WHAT’S GOOD ABOUT IT
- It is no coincidence that many of the worst climate-related security crises are unfolding in precisely the places that are also battling severe non-climate-related environmental woes. The number of people who could be displaced by climate change by 2050 is roughly equal to the total who lived on earth around the time of Jesus’ birth – about 200 million.
- Backdraft occurs when well-intentioned attempts to address climate change prompt as much trouble as the initial challenges. For example, large scale electrification seems desirable but requires a lot of new mining for battery components in troubled countries. There is a deep unfairness to much of this, one that goes beyond the fact that it is those that contributed the least to climate change are most vulnerable to its violence.
- Megaprojectivitis is what one social scientist calls a global obsession with grandiose projects when smaller ones would probably work better.
- Climate dislocation is what the author calls wild, irrational expressions of possibly misdirected rage.
- As climate change intensifies, more states are waking up to the possibility of disrupted supply chains in the more politically and economically fraught environment that a warming world will likely bring.
- By 2025, three-quarters of the world’s food will come from countries susceptible to extreme heat and many are mining groundwater resources unsustainably.

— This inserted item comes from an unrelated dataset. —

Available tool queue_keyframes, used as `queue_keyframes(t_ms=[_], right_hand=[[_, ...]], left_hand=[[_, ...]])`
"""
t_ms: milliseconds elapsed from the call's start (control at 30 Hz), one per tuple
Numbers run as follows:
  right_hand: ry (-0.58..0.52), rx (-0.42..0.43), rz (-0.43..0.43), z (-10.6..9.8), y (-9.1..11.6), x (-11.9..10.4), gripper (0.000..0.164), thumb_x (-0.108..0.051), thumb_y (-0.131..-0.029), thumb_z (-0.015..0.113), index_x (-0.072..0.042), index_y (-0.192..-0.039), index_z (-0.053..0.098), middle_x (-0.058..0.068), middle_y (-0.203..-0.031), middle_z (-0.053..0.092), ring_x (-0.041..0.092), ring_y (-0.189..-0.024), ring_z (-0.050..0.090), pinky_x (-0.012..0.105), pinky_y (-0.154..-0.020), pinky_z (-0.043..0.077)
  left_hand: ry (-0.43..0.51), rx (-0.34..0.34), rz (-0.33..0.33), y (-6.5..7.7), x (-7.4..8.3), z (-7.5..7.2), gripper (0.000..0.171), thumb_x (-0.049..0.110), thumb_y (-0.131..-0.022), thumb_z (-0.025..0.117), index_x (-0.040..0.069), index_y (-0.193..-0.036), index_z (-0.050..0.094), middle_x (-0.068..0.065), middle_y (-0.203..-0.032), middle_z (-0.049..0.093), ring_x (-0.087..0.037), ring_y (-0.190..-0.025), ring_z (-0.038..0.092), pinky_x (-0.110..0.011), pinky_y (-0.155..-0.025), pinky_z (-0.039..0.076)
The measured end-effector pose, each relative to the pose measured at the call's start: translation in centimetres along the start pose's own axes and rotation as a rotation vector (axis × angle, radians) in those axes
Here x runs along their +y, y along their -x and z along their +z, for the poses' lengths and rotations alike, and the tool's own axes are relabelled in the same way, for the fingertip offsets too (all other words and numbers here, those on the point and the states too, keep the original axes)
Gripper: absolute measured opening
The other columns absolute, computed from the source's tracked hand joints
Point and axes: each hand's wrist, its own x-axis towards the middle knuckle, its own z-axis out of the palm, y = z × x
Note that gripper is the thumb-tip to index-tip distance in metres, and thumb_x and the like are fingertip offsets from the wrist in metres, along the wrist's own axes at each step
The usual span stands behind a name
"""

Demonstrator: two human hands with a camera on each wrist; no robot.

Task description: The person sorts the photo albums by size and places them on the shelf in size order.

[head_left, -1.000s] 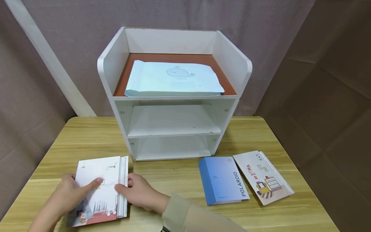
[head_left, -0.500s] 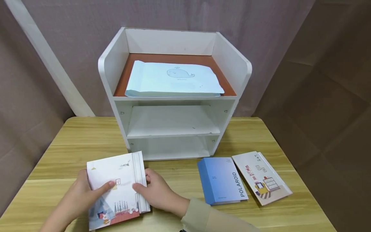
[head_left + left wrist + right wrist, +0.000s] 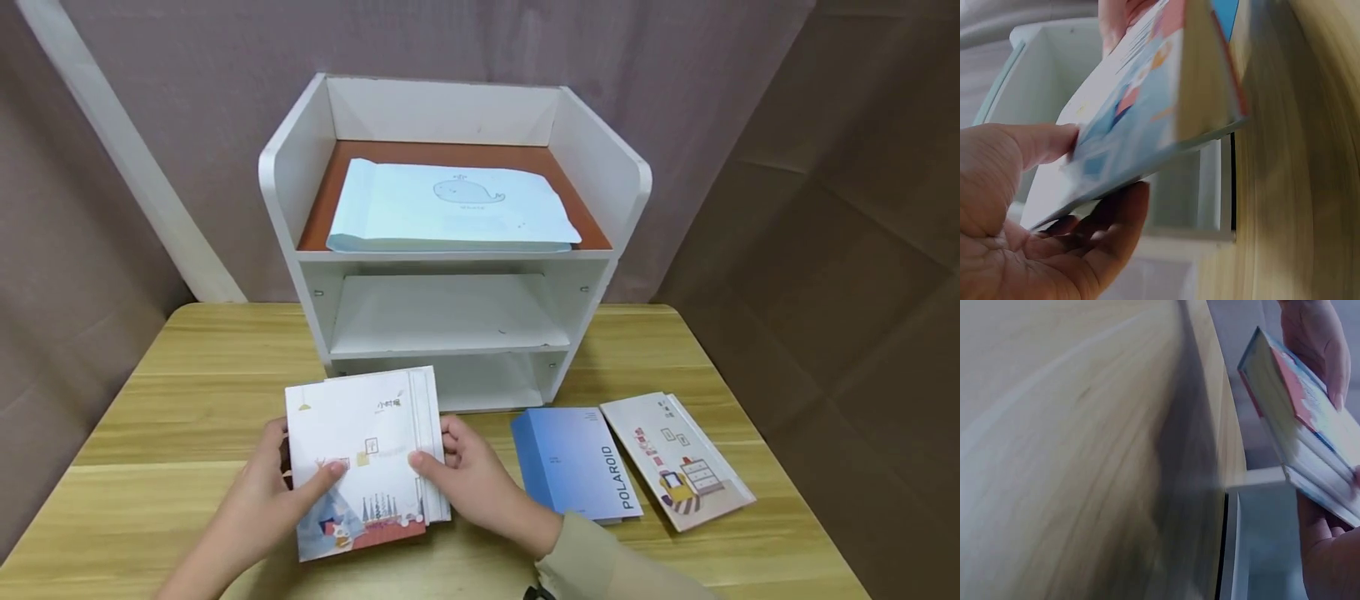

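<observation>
Both hands hold a thick white photo album (image 3: 352, 425) with a drawn room scene on its cover, raised in front of the shelf unit. My left hand (image 3: 262, 492) grips its left side, thumb across the cover and fingers beneath, as the left wrist view also shows. On the right edge, the spine side, my right hand (image 3: 483, 487) pinches the album with the thumb on top. In the right wrist view the album (image 3: 1294, 394) appears tilted, its page block exposed. The undersides of the fingers are partly hidden in the head view.
A white shelf unit (image 3: 442, 349) stands at the table's back, with a pale whale-print packet (image 3: 457, 204) lying on its top level. Right of the hands, a blue POLAROID album (image 3: 577, 462) and another illustrated album (image 3: 678, 462) lie on the wooden table (image 3: 187, 375).
Both hands have carried the white photo album rightward and upward, from the table's left front to before the shelf unit's lower left. The other albums and the packet stay put.
</observation>
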Motion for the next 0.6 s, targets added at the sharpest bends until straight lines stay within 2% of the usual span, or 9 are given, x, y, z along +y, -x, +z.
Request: queue_keyframes(t_ms=[167,267,433,600], right_hand=[[-0.006,0.036,-0.052,-1.6,0.3,-0.2,0.040,-0.016,-0.093,0.066,-0.001,-0.126,0.048,0.016,-0.107,0.065,0.028,-0.090,0.068,0.040,-0.072,0.058],[-0.027,0.054,-0.083,-2.3,0.2,-0.4,0.040,-0.014,-0.094,0.065,0.000,-0.127,0.047,0.019,-0.108,0.064,0.029,-0.091,0.068,0.040,-0.074,0.058],[-0.037,0.116,-0.098,-3.4,-0.2,-0.9,0.040,-0.012,-0.094,0.065,0.002,-0.127,0.047,0.020,-0.109,0.065,0.030,-0.092,0.068,0.039,-0.074,0.058],[-0.054,0.164,-0.057,-4.2,-0.8,-1.6,0.039,-0.013,-0.093,0.065,0.000,-0.127,0.048,0.019,-0.110,0.065,0.029,-0.091,0.068,0.039,-0.074,0.058]], left_hand=[[0.134,-0.012,0.137,-0.3,0.5,1.4,0.071,0.018,-0.086,0.075,0.006,-0.141,0.030,-0.016,-0.110,0.057,-0.022,-0.088,0.063,-0.030,-0.067,0.058],[0.221,-0.060,0.206,-0.7,0.6,2.0,0.072,0.013,-0.087,0.074,0.015,-0.144,0.031,-0.016,-0.109,0.056,-0.024,-0.084,0.064,-0.034,-0.063,0.058],[0.274,-0.152,0.239,-1.4,0.8,2.5,0.077,0.013,-0.087,0.074,0.032,-0.147,0.030,-0.014,-0.115,0.056,-0.028,-0.091,0.063,-0.037,-0.065,0.059],[0.263,-0.168,0.246,-1.8,0.8,2.9,0.077,0.013,-0.087,0.073,0.036,-0.147,0.030,-0.011,-0.119,0.055,-0.029,-0.097,0.061,-0.036,-0.073,0.058]])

- The longer the world pursues varying degrees of climate action, the more vulnerable the West and other global emitters will be to Global South fury.
- On a final uplifting note, environmental peacekeeping (EP) is based on the idea that shared climate and environmental concerns can form attractive entry points for conflict resolution and recovery.
WHAT YOU HAVE TO WATCH
- Not much. This is a thoroughly researched and highly detailed book that sheds specific local light on what climate violence really looks like.